Le voyage de Lalande[67] en Italie, en 1765 et 1766, est encore ce qu'il y a de mieux et de plus exact sur la Rome des arts et sur la Rome antique. «J'aime à lire les historiens et les poètes, dit-il, mais on ne saurait les lire avec plus de plaisir qu'en foulant la terre qui les portait, en se promenant sur les collines qu'ils décrivent, en voyant couler les fleuves qu'ils ont chantés.» Ce n'est pas trop mal pour un astronome qui mangeait des araignées.
[Note 67: Joseph-Jérôme _Le Français_ de _Lalande_ (1732-1807). Il fut reçu à l'Académie des Sciences, en 1753, à l'âge de vingt-et-un ans; nommé en 1762 professeur d'astronomie au Collège de France, il remplit cette chaire pendant 46 ans avec le plus grand succès. Alors que ses nombreux et remarquables travaux avaient rendu son nom populaire, il chercha hors de la science les moyens de faire parler encore plus de lui. Il se singularisa, soit par des goûts bizarres (il mangeait, dit-on, des araignées, des chenilles), soit par des opinions impies, et se fit gloire d'être athée. Il avait publié, en 1769, le _Voyage d'un Français en Italie_, 8 vol. in-12.]
Duclos[68], à peu près aussi décharné que Lalande, fait cette remarque fine: «Les pièces de théâtre des différents peuples sont une image assez vraie de leurs moeurs. L'arlequin, valet et personnage principal des comédies italiennes, est toujours représenté avec un grand désir de manger, et qui part d'un besoin habituel. Nos valets de comédie sont communément ivrognes, ce qui peut supposer crapule, mais non pas misère.»
[Note 68: Charles _Pinot_, sieur _Duclos_, membre de l'Académie française.
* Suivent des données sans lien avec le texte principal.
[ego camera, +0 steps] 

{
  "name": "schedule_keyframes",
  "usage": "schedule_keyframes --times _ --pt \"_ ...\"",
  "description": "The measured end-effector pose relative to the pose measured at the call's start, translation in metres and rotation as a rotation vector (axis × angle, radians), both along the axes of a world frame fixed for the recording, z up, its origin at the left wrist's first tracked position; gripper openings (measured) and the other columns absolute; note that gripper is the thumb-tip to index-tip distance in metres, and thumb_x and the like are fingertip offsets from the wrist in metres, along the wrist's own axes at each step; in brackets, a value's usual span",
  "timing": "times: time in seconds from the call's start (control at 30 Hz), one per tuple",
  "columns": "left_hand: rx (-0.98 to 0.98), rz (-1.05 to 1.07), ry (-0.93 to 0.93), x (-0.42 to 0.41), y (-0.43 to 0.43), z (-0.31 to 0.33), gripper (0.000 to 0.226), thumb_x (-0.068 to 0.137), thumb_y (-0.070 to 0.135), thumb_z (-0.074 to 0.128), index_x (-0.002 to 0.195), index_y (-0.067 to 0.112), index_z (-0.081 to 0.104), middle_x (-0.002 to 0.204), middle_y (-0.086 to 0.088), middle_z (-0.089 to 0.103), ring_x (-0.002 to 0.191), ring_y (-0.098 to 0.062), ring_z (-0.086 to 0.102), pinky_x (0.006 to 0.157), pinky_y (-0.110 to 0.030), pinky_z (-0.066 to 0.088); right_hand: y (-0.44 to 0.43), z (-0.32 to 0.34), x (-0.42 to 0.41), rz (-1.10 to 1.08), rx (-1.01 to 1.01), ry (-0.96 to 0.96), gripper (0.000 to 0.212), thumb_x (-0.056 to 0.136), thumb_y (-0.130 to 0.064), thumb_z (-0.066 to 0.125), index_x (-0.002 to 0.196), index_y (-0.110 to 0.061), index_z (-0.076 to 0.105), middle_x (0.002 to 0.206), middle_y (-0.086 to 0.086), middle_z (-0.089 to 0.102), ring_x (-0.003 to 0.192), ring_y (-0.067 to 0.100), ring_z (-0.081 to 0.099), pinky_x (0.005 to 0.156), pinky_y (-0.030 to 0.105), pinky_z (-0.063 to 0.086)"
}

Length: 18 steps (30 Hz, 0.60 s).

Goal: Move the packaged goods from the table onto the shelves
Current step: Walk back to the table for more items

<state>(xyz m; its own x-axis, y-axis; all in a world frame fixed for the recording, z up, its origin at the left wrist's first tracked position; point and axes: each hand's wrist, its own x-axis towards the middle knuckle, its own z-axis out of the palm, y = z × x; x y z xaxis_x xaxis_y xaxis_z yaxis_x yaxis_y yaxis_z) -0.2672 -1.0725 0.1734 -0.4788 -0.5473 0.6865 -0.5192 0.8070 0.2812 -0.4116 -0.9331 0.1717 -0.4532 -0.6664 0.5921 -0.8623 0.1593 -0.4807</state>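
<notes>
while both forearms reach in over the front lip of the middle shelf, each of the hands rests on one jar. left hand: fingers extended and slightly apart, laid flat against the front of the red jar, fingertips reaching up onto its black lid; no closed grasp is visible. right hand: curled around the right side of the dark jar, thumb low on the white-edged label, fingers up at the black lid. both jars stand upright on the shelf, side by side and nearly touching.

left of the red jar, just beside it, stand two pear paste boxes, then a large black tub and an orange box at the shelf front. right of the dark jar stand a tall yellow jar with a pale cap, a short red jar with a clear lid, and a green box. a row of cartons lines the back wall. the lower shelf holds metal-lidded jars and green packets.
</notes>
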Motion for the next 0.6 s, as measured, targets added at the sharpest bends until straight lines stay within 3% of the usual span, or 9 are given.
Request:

Il était compatriote de Chateaubriand, et il en a déjà été parlé au tome I des _Mémoires_. (Voyez la note 2 de la page 128).--Obligé de s'éloigner de Paris en 1766, pour avoir blâmé trop vivement la condamnation de La Chalotais, son ami, il voyagea: ce qui lui donna lieu d'écrire ses _Considérations sur l'Italie_, publiées seulement en 1791, dix-neuf ans après sa mort.]
L'admiration déclamatoire de Dupaty[69] n'offre pas de compensation pour l'aridité de Duclos et de Lalande, elle fait pourtant sentir la présence de Rome; on s'aperçoit par un reflet que l'éloquence du style descriptif est née sous le souffle de Rousseau, _spiraculum vitæ_. Dupaty touche à cette nouvelle école qui bientôt allait substituer le sentimental, l'obscur et le maniéré, au vrai, à la clarté et au naturel de Voltaire. Cependant, à travers son jargon affecté, Dupaty observe avec justesse: il explique la patience du peuple de Rome par la vieillesse de ses souverains successifs. «Un pape, dit-il, est toujours pour lui un roi qui se meurt.»
[Note 69: Charles-Marguerite-Jean-Baptiste Mercier _Dupaty_ (1746-1788). Avocat général, puis président à mortier au parlement de Bordeaux, il publia plusieurs écrits sur le droit criminel qui lui valurent une grande popularité. En littérature, il est connu par ses _Lettres sur l'Italie en 1785_. Elles obtinrent, à la veille de la Révolution, un succès de vogue.]
À la villa Borghèse, Dupaty voit approcher la nuit: «Il ne reste qu'un rayon du jour qui meurt sur le front d'une Vénus.» Les poètes de maintenant diraient-ils mieux? Il prend congé de Tivoli: «Adieu, vallon! je suis un étranger; je n'habite point votre belle Italie. Je ne vous reverrai jamais; mais peut-être mes enfants ou quelques-uns de mes enfants viendront vous visiter un jour: soyez-leur aussi charmant que vous l'avez été à leur père.» _Quelques-uns des enfants_ de l'érudit et du poète ont visité Rome, et ils auraient pu voir le dernier rayon du jour mourir sur le front de la _Vénus genitrix_ de Dupaty[70].